Peut-être parce que ce n’était pas un rêve, mais une autre expérience. C’est con, mais cette pensée m’a aidée. Chez moi, on ne croyait en rien. La vie commençait et se terminait, rien n’était dessus ni dessous. Alors, toute seule, je me suis mise à ajouter un peu de magie dans ce quotidien en 2D. Je me suis mise à croire profondément qu’il me regardait, qu’il me guidait, qu’il était là pour moi. Je ne pouvais pas le voir, mais il était là, quelque part. Ma bonne étoile. Il était venu m’apporter un message pour me soulager.

J’y crois toujours. Peut-être que c’est mon inconscient/subconscient qui a édicté cette stratégie pour me soulager. Peut-être que c’est juste un rêve comme un autre. Peu importe, tant qu’il m’aide à vivre mon deuil et à me reconstruire. Tant qu’il comble l’absence.

Petit à petit, mes larmes se sont taries. J’ai pu recommencer à penser à lui avec le sourire, j’ai pu en parler sans trembler. J’ai arrêté de me griffer les jambes et j’ai réussi à retrouver l’envie de me lever le matin. J’ai même réussi à aller le voir sur sa tombe, quand avant, les portes du cimetière m’étaient infranchissables. Mon père a pleuré et rappelé son absence terrible pour mon mariage. Moi, je savais qu’il était là. J’ai arrêté de me détester.

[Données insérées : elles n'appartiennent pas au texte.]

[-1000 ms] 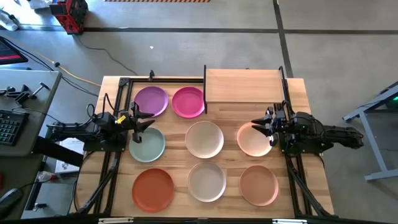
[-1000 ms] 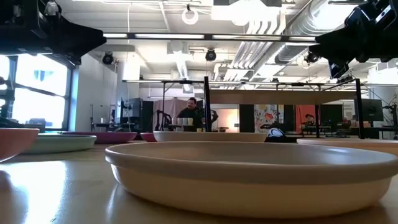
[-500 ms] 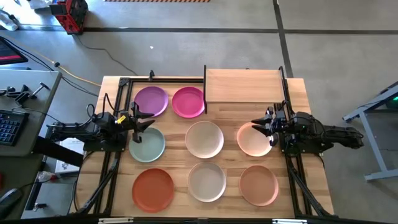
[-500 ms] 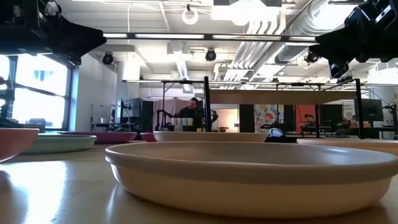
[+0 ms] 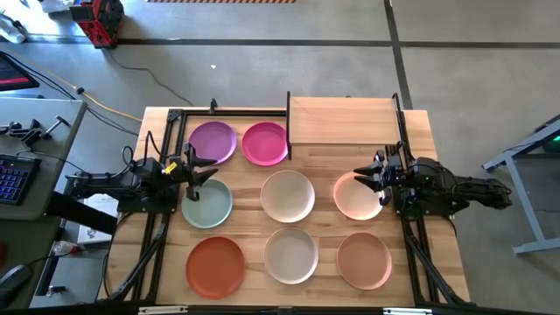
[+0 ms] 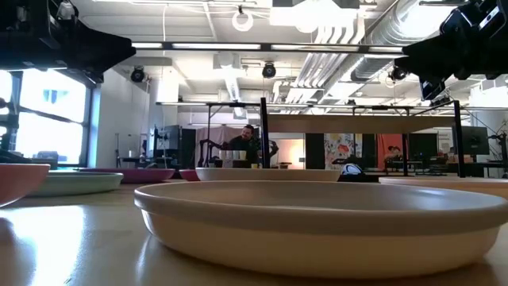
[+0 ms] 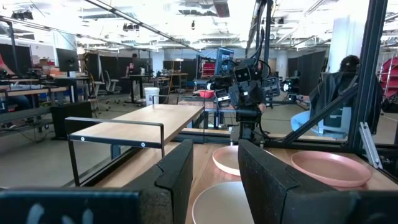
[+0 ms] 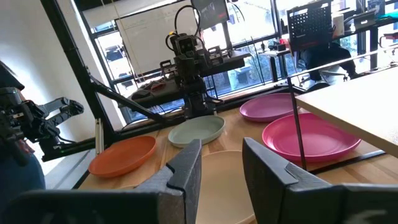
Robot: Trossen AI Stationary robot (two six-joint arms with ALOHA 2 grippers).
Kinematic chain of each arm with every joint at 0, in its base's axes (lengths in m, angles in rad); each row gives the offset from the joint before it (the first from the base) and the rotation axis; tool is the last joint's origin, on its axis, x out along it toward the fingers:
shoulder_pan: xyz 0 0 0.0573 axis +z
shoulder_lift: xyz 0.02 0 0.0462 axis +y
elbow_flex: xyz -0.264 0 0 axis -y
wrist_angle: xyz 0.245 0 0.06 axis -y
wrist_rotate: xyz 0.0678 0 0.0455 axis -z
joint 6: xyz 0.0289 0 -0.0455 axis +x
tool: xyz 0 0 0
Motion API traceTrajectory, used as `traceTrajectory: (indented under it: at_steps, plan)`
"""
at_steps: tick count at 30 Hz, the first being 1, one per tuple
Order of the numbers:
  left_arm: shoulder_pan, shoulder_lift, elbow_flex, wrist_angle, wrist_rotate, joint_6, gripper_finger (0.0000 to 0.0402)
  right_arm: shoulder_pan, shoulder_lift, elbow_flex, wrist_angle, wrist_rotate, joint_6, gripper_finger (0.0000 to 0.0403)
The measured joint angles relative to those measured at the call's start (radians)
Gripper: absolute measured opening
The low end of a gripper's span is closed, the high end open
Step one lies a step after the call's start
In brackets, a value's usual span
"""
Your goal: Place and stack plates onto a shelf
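Several round plates lie flat on the wooden table: purple (image 5: 213, 142) and magenta (image 5: 265, 143) at the back, mint (image 5: 207, 203), cream (image 5: 288, 195) and peach (image 5: 357, 196) in the middle, and orange-red (image 5: 215, 266), off-white (image 5: 291, 255) and tan (image 5: 364, 260) in front. The shelf (image 5: 343, 121), a light board on a thin black frame, stands bare at the back right. My left gripper (image 5: 197, 172) hovers open at the mint plate's far left rim. My right gripper (image 5: 372, 179) hovers open over the peach plate's right part. Nothing is between either pair of fingers (image 7: 177, 180) (image 8: 183, 177).
Black metal rails (image 5: 153, 245) run along the table's left and right sides under the arms. A desk with a keyboard (image 5: 13, 175) stands off the table's left. A person (image 6: 248, 143) sits in the room far behind the table.
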Motion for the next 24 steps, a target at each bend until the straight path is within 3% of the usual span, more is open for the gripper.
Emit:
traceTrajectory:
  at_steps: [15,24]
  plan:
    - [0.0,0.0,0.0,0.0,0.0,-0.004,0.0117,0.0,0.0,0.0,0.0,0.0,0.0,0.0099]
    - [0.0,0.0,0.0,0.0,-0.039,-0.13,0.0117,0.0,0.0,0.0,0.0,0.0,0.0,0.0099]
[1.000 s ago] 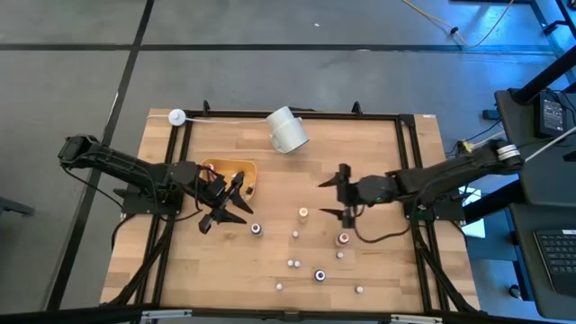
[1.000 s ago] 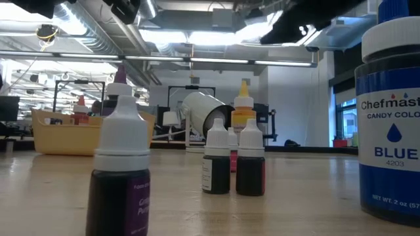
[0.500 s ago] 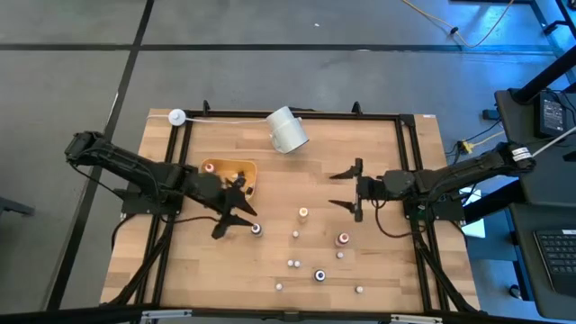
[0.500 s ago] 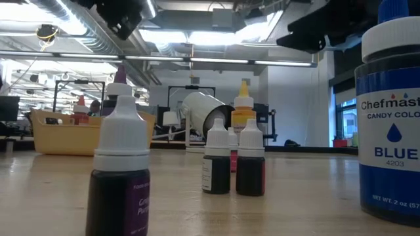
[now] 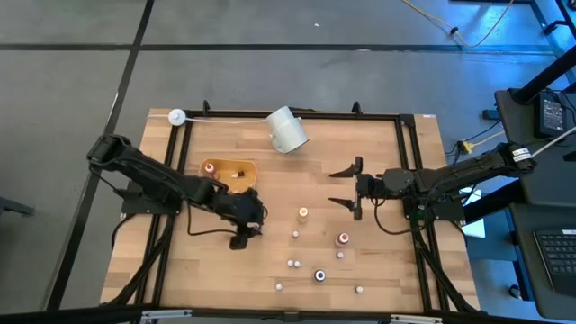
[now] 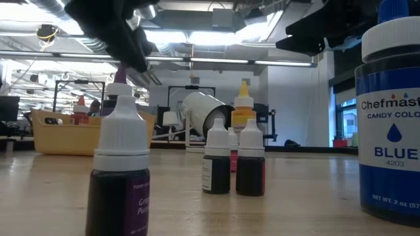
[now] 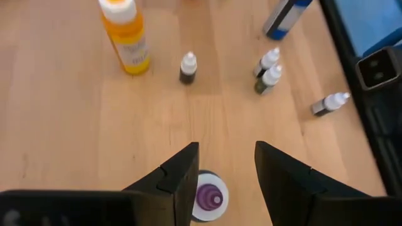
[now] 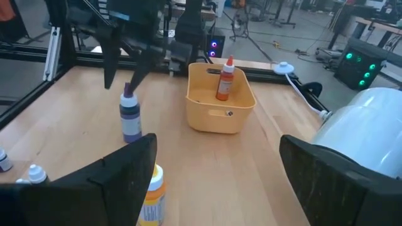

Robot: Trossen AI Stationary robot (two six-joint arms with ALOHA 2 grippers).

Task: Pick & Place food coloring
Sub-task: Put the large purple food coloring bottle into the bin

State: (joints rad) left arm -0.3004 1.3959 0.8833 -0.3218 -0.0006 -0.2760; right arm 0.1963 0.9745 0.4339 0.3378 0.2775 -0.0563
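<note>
Wooden slats covered the table (image 5: 378, 153) over grey concrete floor.
Left gripper (image 7: 223, 182) hung spread around the purple-capped food coloring (image 7: 208, 197), lower-centre; right gripper (image 5: 346, 188) gaped empty mid-frame.

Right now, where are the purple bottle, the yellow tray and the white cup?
purple bottle (image 7: 209, 197), left wrist view, on its cap tip.
yellow tray (image 8: 221, 117), right wrist view, on its front wall.
white cup (image 5: 288, 131), high view, on its side.

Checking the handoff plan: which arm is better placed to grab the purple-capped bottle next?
The left. Its claw hangs open directly above the purple-capped bottle, fingers either side. The right claw waits open, well away from it, near the table's middle.
</note>
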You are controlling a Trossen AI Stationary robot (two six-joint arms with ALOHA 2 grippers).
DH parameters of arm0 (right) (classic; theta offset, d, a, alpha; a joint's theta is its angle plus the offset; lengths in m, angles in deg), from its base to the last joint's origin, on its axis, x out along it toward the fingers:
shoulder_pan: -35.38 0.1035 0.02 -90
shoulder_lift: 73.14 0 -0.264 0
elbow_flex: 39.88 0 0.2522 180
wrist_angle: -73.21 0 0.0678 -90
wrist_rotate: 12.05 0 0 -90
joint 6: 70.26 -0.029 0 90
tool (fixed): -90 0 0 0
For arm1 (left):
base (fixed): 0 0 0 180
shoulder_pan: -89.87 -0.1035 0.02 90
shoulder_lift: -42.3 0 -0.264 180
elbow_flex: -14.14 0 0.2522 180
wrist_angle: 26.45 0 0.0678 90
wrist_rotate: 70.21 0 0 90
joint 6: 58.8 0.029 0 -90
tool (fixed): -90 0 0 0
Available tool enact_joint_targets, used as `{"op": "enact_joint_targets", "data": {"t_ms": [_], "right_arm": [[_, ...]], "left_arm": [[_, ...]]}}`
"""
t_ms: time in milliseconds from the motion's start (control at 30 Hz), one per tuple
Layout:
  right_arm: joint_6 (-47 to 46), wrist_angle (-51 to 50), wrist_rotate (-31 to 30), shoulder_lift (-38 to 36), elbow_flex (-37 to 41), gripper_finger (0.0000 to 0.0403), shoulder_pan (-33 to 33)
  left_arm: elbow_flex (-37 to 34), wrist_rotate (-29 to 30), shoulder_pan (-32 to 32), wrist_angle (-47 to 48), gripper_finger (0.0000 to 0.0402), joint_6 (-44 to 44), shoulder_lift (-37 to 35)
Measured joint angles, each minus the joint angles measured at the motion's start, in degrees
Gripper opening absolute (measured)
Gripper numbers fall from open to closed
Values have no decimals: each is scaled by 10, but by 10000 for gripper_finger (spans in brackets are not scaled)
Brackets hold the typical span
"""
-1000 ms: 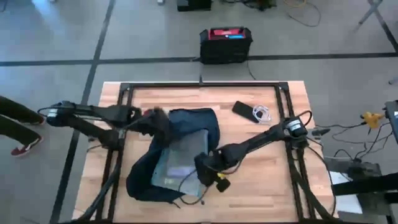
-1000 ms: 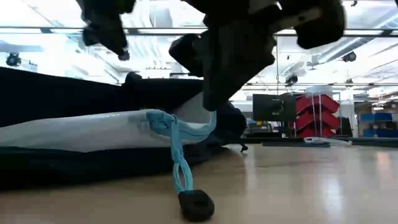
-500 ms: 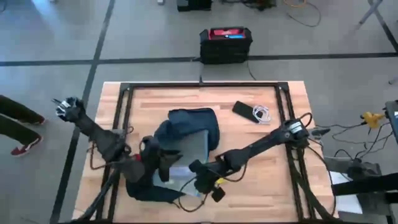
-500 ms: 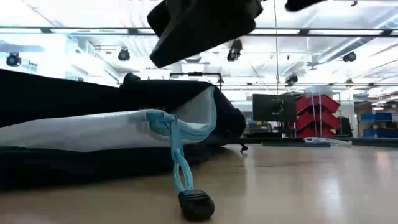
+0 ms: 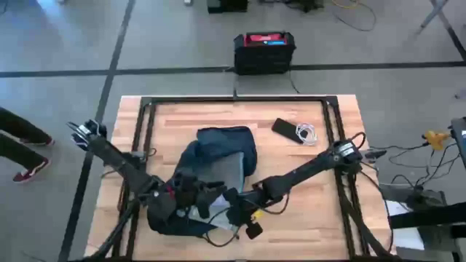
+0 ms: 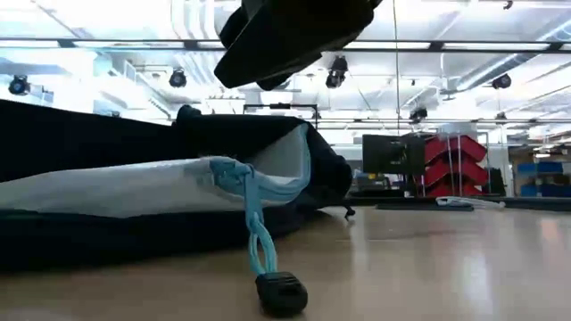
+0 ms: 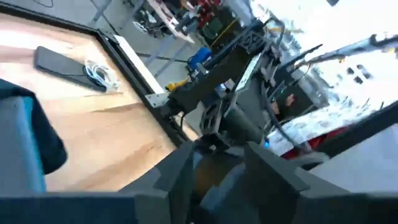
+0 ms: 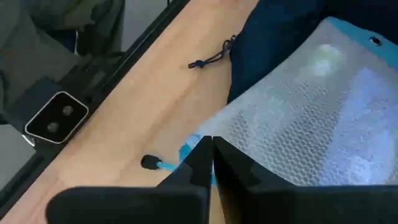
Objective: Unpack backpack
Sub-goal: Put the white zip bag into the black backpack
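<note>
The dark navy backpack [image 5: 227,144] lies flat on the wooden table, its mouth open toward the near edge. A pale bubble-textured layer [image 8: 311,124] with a light-blue rim shows inside it [image 6: 134,187]. A light-blue cord ends in a black pull [image 6: 281,292] that rests on the table. My left gripper [image 5: 210,191] is open over the backpack's near part and faces my right arm [image 7: 217,149]. My right gripper [image 5: 234,207] is shut, its tips over the pale layer's blue rim [image 8: 212,140]. In the low view a dark gripper part hangs above the bag.
A black phone with a coiled white cable [image 5: 295,132] lies near the table's far right corner. A rigid black box with a red top [image 5: 264,51] stands on the floor beyond the table. A person's legs [image 5: 18,149] show at the left. Bare wood lies right of the backpack.
My left gripper swung from the backpack's far left side toward the near edge, then right to the bag's near part. My right gripper shifted slightly left and toward the near edge. In the low view a dark gripper part rose away from the bag. The backpack and cord lay still.
</note>
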State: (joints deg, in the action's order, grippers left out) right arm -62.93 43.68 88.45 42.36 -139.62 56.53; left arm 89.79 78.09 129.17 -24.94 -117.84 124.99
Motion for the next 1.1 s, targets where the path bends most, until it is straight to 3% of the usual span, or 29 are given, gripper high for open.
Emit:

Mon adolescence pourrait se résumer à ce deuil. Ce deuil de lui, ce deuil de mon enfance bénie et protégée. J’étais l’écorchée vive. Je crois que j’ai moins souffert de mes deux ans de violences conjugales que de ça. A ce point-là. J’espère vivre mes prochains deuils différemment, avec beaucoup plus de recul et de philosophie. Avec de la spiritualité. J’espère que cette souffrance n’est pas vaine.

L’enchaînement de réactions qu’a amené cette mort est sans fin. Je me suis détachée de mes parents et de ma grand-mère, par crainte de souffrir encore s’ils mourraient. J’ai tenté de n’être plus atteinte par rien avant de me rendre compte que je prenais le mauvais chemin … Puis je suis revenue à la vie, pleine de nouvelles joies et de nouveaux sentiments. Ca a pris du temps, 15 ans, mais j’y suis parvenue. Et vous, comment avez-vous vécu vos deuils ?


20 thoughts on “Mon deuil.

  1. Ornella Répondre

    Ah c’est génial ce que je lis. Le voyage d’une enfant catapultée au rang d’adulte, balancée dans la souffrance et l’incompréhension, les épreuves, tout ça pour mieux profiter de la vie ensuite.
    J’ai eu ce truc là avec mon grand-père. Le rêve dont tu parles qui n’en était absolument pas un et qui était un message. Mon grand-père maternel, je ne l’ai jamais connu et j’ai toujours ressenti pourtant un amour débordant pour lui. Il aimait les enfants, et je savais qu’il aurait adoré avoir une petite fille. Il est mort avant ma naissance malheureusement. A une époque, j’ai vers 12 ans, j’ai pris l’habitude de lui parler avant de dormir. De lui demander de venir me rencontrer dans mon sommeil et me parler. Qu’il me manquait et que je voulais le voir. Ca a été très très long, ça a mis 2 ans environ avant de vivre ce rêve qui a tout changé. Je te passe les détails, mais il m’a dit par 3 fois dans le rêve, un phrase que je n’oublierai jamais : « Regarde comme je t’aime. » Cette phrase est toute ma vie.

    1. Rozie & Colibri Répondre

      C’est drôle, après mon « rêve », j’ai demandé exactement la même chose à mon grand-père, mais je n’ai plus eu de signe .. Enfin, plus des signes aussi évidents.

      Mais il m’avait dit qu’il était là pour moi, qu’il me protègerait et j’en suis sûre, il n’a pas manqué à sa parole. A chaque fois que la chance me sourit (90% du temps), c’est lui que je remercie.

      Cette phrase est cruciale. Une teneur, une force .. Qui continuera de fleurir au cours de ta vie. C’est quand-même incroyable quand on y pense. C’est magnifique.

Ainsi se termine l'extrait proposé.